▶ **TASK**
Any picture in the entries is to be skipped, while everything else is transcribed word for word.

▶ **TASK MATERIAL**
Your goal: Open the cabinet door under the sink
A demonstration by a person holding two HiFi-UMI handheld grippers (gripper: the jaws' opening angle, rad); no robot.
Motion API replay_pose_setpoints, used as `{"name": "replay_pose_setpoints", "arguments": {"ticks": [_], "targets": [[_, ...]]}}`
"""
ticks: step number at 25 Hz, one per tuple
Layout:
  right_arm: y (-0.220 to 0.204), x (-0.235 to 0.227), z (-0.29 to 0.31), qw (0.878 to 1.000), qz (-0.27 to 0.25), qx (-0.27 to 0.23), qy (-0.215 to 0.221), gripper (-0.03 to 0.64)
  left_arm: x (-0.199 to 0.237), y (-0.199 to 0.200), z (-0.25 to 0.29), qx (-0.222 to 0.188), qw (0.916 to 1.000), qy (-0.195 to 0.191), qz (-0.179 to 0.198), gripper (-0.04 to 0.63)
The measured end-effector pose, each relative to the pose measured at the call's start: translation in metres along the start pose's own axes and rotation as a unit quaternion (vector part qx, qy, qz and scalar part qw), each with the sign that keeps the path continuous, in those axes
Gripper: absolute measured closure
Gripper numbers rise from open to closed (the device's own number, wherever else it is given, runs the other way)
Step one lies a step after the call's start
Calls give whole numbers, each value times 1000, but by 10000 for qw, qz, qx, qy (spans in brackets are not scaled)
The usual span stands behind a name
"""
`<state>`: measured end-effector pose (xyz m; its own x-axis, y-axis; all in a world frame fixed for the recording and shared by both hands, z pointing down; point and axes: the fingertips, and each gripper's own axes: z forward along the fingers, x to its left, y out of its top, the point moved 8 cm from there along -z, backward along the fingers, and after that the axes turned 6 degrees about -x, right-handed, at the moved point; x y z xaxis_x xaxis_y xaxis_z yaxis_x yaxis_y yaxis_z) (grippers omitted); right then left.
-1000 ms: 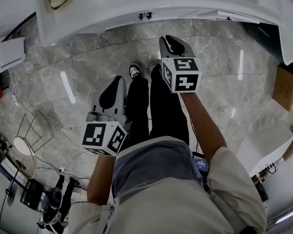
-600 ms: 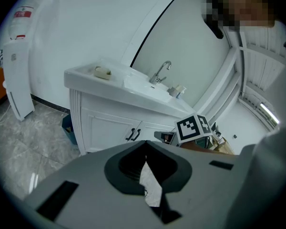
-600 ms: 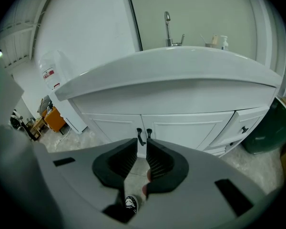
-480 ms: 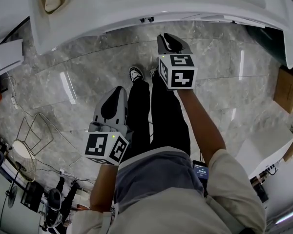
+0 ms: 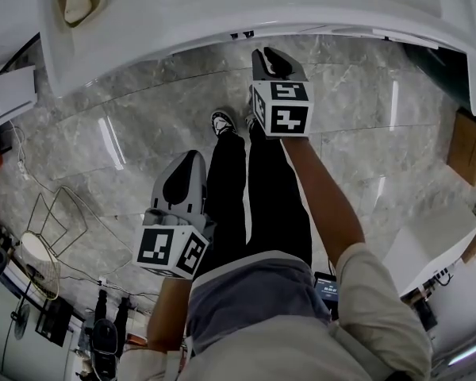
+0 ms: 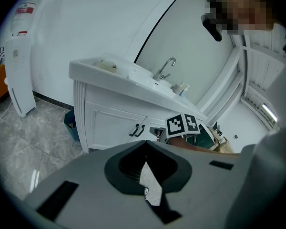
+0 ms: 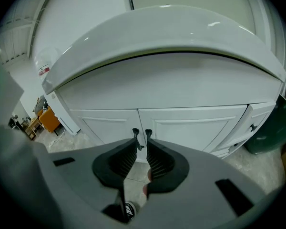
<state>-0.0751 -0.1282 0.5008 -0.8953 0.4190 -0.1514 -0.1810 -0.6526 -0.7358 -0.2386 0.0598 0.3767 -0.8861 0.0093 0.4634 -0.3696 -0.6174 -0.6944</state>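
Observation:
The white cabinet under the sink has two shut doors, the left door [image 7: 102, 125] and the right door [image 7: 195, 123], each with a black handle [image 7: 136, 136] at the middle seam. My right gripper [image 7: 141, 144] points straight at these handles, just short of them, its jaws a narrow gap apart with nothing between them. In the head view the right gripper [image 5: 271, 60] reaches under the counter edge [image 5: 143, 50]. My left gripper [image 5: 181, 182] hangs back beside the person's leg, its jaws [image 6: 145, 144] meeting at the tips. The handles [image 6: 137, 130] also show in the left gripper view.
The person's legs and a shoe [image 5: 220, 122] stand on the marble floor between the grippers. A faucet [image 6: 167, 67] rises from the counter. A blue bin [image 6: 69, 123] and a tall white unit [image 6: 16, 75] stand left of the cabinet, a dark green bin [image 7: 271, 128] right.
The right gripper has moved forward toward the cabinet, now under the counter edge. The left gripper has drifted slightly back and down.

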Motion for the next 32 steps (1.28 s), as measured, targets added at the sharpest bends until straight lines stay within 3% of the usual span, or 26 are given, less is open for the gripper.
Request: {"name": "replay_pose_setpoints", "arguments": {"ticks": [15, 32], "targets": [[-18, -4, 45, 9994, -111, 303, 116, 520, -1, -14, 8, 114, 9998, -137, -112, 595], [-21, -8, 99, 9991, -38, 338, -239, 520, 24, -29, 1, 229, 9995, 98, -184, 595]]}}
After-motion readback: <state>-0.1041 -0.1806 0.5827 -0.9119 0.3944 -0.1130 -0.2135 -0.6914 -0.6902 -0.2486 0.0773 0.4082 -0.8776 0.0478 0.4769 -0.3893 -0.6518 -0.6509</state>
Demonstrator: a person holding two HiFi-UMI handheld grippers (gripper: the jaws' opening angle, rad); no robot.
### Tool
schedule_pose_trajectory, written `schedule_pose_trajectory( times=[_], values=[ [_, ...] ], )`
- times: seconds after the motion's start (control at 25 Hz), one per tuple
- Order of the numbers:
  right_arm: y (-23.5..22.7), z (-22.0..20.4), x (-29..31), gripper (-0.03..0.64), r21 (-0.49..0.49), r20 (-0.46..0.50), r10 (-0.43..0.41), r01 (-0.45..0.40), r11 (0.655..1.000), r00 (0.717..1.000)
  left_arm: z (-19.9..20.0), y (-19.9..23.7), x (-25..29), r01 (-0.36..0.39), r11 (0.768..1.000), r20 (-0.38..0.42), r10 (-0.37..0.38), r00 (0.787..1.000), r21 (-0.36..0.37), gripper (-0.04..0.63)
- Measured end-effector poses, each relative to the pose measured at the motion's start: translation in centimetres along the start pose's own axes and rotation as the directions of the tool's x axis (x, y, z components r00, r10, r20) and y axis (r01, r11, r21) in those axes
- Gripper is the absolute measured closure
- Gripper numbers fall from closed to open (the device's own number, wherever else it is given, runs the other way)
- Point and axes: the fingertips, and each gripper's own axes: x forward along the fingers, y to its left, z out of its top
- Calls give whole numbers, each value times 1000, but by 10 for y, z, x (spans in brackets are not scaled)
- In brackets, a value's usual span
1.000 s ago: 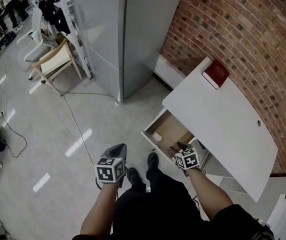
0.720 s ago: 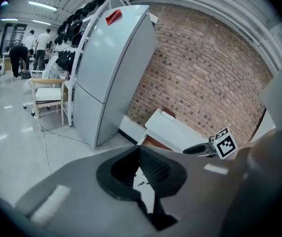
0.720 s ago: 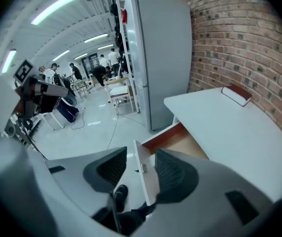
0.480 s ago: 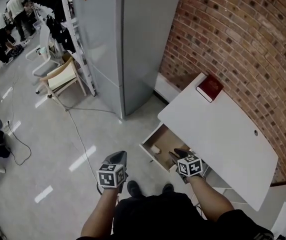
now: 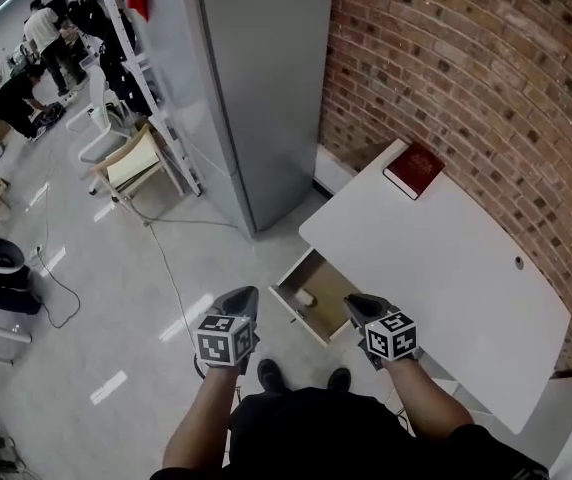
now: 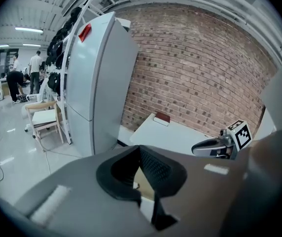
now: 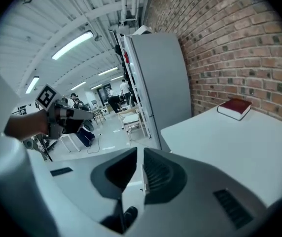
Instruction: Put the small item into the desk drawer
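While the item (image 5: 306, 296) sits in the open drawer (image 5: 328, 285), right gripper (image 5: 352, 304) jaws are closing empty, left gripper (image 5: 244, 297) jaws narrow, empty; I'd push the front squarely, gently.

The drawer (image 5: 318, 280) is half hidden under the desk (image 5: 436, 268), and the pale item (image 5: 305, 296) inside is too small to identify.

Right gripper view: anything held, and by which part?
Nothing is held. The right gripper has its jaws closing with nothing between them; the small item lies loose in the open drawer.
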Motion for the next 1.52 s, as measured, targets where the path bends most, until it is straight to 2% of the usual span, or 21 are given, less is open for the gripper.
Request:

▶ **THE ANSWER**
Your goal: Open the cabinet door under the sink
A demonstration by a person holding two HiFi-UMI handheld grippers (gripper: the jaws' opening angle, rad); no robot.
Motion API replay_pose_setpoints, used as `{"name": "replay_pose_setpoints", "arguments": {"ticks": [_], "targets": [[_, ...]]}}`
"""
ticks: step number at 25 Hz, one per tuple
Layout:
  right_arm: y (-0.220 to 0.204), x (-0.235 to 0.227), z (-0.29 to 0.31), qw (0.878 to 1.000), qz (-0.27 to 0.25), qx (-0.27 to 0.23), qy (-0.215 to 0.221), gripper (-0.03 to 0.64)
  left_arm: x (-0.199 to 0.237), y (-0.199 to 0.200), z (-0.25 to 0.29), qx (-0.222 to 0.188), qw (0.916 to 1.000), qy (-0.195 to 0.191), qz (-0.179 to 0.198), gripper (-0.04 to 0.63)
The measured end-effector pose, each relative to the pose measured at the call's start: translation in metres along the start pose's own axes and rotation as a unit quaternion (vector part qx, qy, qz and scalar part qw), each with the sign that keeps the path continuous, in those axes
Gripper: absolute measured closure
Gripper numbers rise from open to closed (the device's own number, wherever else it is given, runs the other way)
Step one lies a step after the call's start
Calls give whole numbers, each value times 1000, but by 10000 for qw, qz, qx, qy (spans in brackets are not scaled)
The usual span stands behind a name
"""
`<state>`: measured end-effector pose (xyz m; its own x-axis, y-axis; all in a world frame fixed for the recording and shared by both hands, z pointing down; point and axes: the fingertips, and each gripper's own axes: z forward along the fingers, x to its left, y out of its top, the point moved 8 cm from there along -z, backward along the fingers, and after that the axes turned 6 degrees about -x, right-handed, at the moved point; x y z xaxis_x xaxis_y xaxis_z yaxis_x yaxis_y yaxis_z) (grippers omitted); right then left.
-1000 ms: 
-600 ms: 
-600 ms: 
-480 ms: 
+0 ms: 
+0 ms: 
+0 ms: 
<state>-0.0751 -0.1282 0.5008 -0.8953 0.4190 -0.1514 -0.1810 -0.6526 -0.7358 -0.2386 0.0598 0.3767 -0.8861 0.0093 0.4634 -0.3696 -0.6174 -0.6944</state>
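Observation:
The white cabinet under the sink has two shut doors, the left door [image 7: 102, 125] and the right door [image 7: 195, 123], each with a black handle [image 7: 136, 136] at the middle seam. My right gripper [image 7: 141, 144] points straight at these handles, just short of them, its jaws a narrow gap apart with nothing between them. In the head view the right gripper [image 5: 271, 60] reaches under the counter edge [image 5: 143, 50]. My left gripper [image 5: 181, 182] hangs back beside the person's leg, its jaws [image 6: 145, 144] meeting at the tips. The handles [image 6: 137, 130] also show in the left gripper view.
The person's legs and a shoe [image 5: 220, 122] stand on the marble floor between the grippers. A faucet [image 6: 167, 67] rises from the counter. A blue bin [image 6: 69, 123] and a tall white unit [image 6: 16, 75] stand left of the cabinet, a dark green bin [image 7: 271, 128] right.
The right gripper has moved forward toward the cabinet, now under the counter edge. The left gripper has drifted slightly back and down.
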
Motion for the next 32 steps (1.28 s), as measured, targets added at the sharpest bends until straight lines stay within 3% of the usual span, or 26 are given, less is open for the gripper.
Request: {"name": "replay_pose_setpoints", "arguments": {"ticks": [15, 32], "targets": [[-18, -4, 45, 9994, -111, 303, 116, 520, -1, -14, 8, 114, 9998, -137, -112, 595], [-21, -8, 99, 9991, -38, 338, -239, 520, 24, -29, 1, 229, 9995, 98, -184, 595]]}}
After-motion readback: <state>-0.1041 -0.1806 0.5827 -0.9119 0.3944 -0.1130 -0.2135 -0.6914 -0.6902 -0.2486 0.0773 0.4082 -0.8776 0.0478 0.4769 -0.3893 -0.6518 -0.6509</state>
Demonstrator: a person holding two HiFi-UMI handheld grippers (gripper: the jaws' opening angle, rad); no robot.
### Tool
schedule_pose_trajectory, written `schedule_pose_trajectory( times=[_], values=[ [_, ...] ], )`
- times: seconds after the motion's start (control at 25 Hz), one per tuple
- Order of the numbers:
  right_arm: y (-23.5..22.7), z (-22.0..20.4), x (-29..31), gripper (-0.03..0.64), r21 (-0.49..0.49), r20 (-0.46..0.50), r10 (-0.43..0.41), r01 (-0.45..0.40), r11 (0.655..1.000), r00 (0.717..1.000)
  left_arm: z (-19.9..20.0), y (-19.9..23.7), x (-25..29), r01 (-0.36..0.39), r11 (0.768..1.000), r20 (-0.38..0.42), r10 (-0.37..0.38), r00 (0.787..1.000), r21 (-0.36..0.37), gripper (-0.04..0.63)
- Measured end-effector poses, each relative to the pose measured at the motion's start: translation in centimetres along the start pose's own axes and rotation as the directions of the tool's x axis (x, y, z components r00, r10, r20) and y axis (r01, r11, r21) in those axes
- Gripper is the absolute measured closure
- Gripper numbers fall from closed to open (the device's own number, wherever else it is given, runs the other way)
- Point and axes: the fingertips, and each gripper's own axes: x forward along the fingers, y to its left, z out of its top
- Calls give whole numbers, each value times 1000, but by 10 for y, z, x (spans in brackets are not scaled)
- In brackets, a value's usual span
1.000 s ago: 
0.720 s ago: 
0.720 s ago: 
0.480 s ago: 
now: 
now: 
now: 
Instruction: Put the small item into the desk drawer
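While the item (image 5: 306, 296) sits in the open drawer (image 5: 328, 285), right gripper (image 5: 352, 304) jaws are closing empty, left gripper (image 5: 244, 297) jaws narrow, empty; I'd push the front squarely, gently.

The drawer (image 5: 318, 280) is half hidden under the desk (image 5: 436, 268), and the pale item (image 5: 305, 296) inside is too small to identify.

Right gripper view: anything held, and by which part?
Nothing is held. The right gripper has its jaws closing with nothing between them; the small item lies loose in the open drawer.
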Motion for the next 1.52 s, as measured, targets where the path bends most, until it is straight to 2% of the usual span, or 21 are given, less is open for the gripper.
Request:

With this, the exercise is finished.